Task to carry out:
Restate each of the lines below word for word and drop every picture.

---------- Data below

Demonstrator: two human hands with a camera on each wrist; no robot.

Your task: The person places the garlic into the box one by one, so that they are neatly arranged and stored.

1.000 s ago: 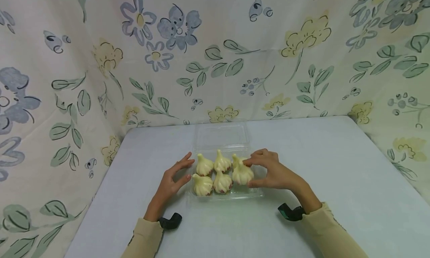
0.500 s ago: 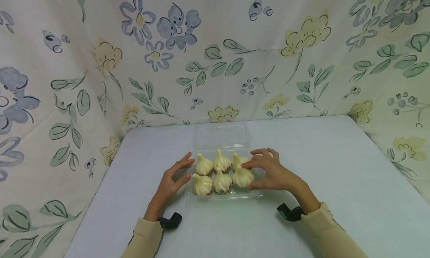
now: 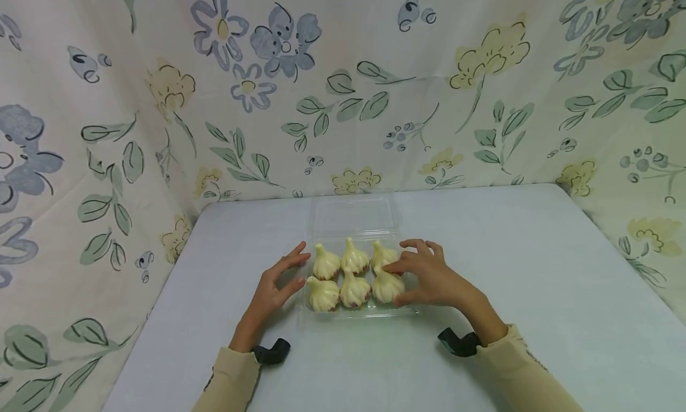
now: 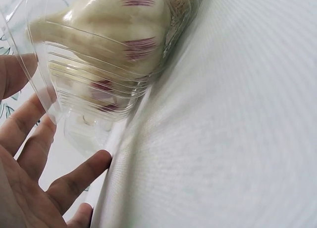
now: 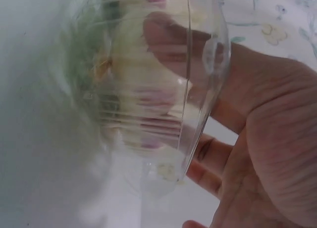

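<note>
Several pale garlic bulbs with purple-streaked skins sit in two rows in a clear plastic clamshell box. My right hand reaches over the box's right edge and holds the front right garlic bulb between thumb and fingers. In the right wrist view the thumb shows through the clear wall, inside the box against the bulb. My left hand stays at the left side with fingers spread and relaxed. The left wrist view has its fingertips right at the box's rim.
The box's clear lid lies folded back, away from me. A white cloth covers the table. Behind and to the left hangs a floral curtain. Black wrist mounts sit below both hands.
My right hand has lowered the garlic bulb into the front right place in the box, shifting slightly down. The left hand has stayed where it was.
</note>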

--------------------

Solution to this exercise:
Demonstrator: two human hands with a camera on each wrist; no robot.

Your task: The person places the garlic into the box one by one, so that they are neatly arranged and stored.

1.000 s ago: 
0.500 s ago: 
now: 
now: 
now: 

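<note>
Several pale garlic bulbs with purple-streaked skins sit in two rows in a clear plastic clamshell box. My right hand reaches over the box's right edge and holds the front right garlic bulb between thumb and fingers. In the right wrist view the thumb shows through the clear wall, inside the box against the bulb. My left hand stays at the left side with fingers spread and relaxed. The left wrist view has its fingertips right at the box's rim.
The box's clear lid lies folded back, away from me. A white cloth covers the table. Behind and to the left hangs a floral curtain. Black wrist mounts sit below both hands.
My right hand has lowered the garlic bulb into the front right place in the box, shifting slightly down. The left hand has stayed where it was.
</note>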

Nothing more will be written for this answer.